Emulation of Fabric-Attached Memory for The Machine
Experience the developer environment of next year's hardware today. The Machine from Hewlett Packard Enterprise offers a new paradigm in memory-centric computing. While the prototype hardware announced in 2016 will not be generally available, you can experiment with Fabric-Attached Memory (FAM) right now.
The Machine is a homogenous node-based cluster of SoCs running Linux with standard direct-attached DRAM. All nodes also provide a range of memory attached to a foreign fabric (actually a Gen-Z precursor). All segments of FAM are connected together and all of FAM is visible to all nodes in a shared fashion. These statements should make much more sense after reading the background material on the wiki.

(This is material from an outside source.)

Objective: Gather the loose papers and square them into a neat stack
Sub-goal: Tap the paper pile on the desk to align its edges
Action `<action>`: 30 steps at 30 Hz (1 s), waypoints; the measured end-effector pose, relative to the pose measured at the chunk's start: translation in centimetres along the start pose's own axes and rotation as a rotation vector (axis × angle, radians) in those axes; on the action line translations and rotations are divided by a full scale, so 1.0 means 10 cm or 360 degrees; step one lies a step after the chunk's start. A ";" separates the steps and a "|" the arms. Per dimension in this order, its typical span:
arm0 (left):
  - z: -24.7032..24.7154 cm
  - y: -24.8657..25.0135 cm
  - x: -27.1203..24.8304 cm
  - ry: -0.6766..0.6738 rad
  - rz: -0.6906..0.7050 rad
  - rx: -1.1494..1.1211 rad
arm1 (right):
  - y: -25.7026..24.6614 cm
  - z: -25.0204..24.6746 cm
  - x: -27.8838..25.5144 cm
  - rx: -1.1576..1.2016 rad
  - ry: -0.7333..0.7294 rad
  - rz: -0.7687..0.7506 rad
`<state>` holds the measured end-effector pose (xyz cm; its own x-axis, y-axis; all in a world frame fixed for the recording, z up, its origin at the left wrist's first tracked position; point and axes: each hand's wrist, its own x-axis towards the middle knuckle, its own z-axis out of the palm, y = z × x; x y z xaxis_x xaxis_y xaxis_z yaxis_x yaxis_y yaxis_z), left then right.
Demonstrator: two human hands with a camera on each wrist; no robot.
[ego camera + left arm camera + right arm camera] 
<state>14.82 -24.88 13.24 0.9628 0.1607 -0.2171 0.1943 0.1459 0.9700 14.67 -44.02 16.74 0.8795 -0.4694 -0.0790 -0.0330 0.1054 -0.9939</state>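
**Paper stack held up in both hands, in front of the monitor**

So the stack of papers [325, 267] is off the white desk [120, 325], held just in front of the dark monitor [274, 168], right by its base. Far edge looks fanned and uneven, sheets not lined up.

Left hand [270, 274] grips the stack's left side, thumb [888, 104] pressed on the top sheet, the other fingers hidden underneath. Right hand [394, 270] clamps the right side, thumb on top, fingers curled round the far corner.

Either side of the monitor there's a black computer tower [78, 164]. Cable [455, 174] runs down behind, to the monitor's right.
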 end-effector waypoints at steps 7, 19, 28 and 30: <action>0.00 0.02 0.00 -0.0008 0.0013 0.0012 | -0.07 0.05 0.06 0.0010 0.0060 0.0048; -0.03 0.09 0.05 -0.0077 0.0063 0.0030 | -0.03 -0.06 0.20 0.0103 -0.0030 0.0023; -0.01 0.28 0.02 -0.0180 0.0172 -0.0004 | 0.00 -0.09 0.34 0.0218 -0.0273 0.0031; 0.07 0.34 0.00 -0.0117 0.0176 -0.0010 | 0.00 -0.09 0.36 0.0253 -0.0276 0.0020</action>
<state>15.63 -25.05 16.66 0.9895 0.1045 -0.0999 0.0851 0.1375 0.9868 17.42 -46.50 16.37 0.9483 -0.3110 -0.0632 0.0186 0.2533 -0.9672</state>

The shared global address space is manipulated on each node via the Linux filesystem API. A new file system, the Librarian Filesystem Suite (LFS), allows familiar operations (open/create/allocate/delete) to request chunks of FAM. Finally, the file can be memory-mapped via mmap(2) and deliver load-store operations directly to FAM without the OS or another API. This is the promise of Memory-Driven Computing. A daemon on each node communicates with a single server process to realize a global, distributed file system across nodes of The Machine.
Fabric-Attached Memory Emulation (FAME) is an environment that can be used to explore this new paradigm of The Machine. FAME employs QEMU virtual machines (VMs) to be the "nodes" in The Machine. A feature of QEMU, Inter-Virtual Machine Shared Memory (IVSHMEM), is configured across all the node VMs so they see a shared, global memory space. This emulation is a "good-enough" approximation of real hardware to allow large amounts of software development on the nodes. Read more about emulation here and QEMU/FAME here.
Configuration for emulation_configure.bash
Prior experience with the QEMU/KVM suite and virsh command is useful but not absolutely required.
Before you can run the script some conditions need to be met. Some of the are packages, some are environment variables, and some involve file locations.
OS and extra packages
emulation_configure.bash must be run in a Debian environment. Debian Stretch (9.2 and later) have been tested recently, as has Ubuntu 16 and 17.
Install packages for the commands vmdebootstrap, sudo, and virsh. The actual package names may differ depending on your exact distro.
Artifact directory and the FAME IVSHMEM backing file
The node emulated FAM is backed on the QEMU host by a file in the host file system. Thus the emulated FAM is persistent (with respect to the lifetime of the IVSHMEM backing file). This file must be created before running the configuration script. Additionally, the script will generate files (node images, logs, etc). All node VMs will share that one file so the global shared address space effect is realized.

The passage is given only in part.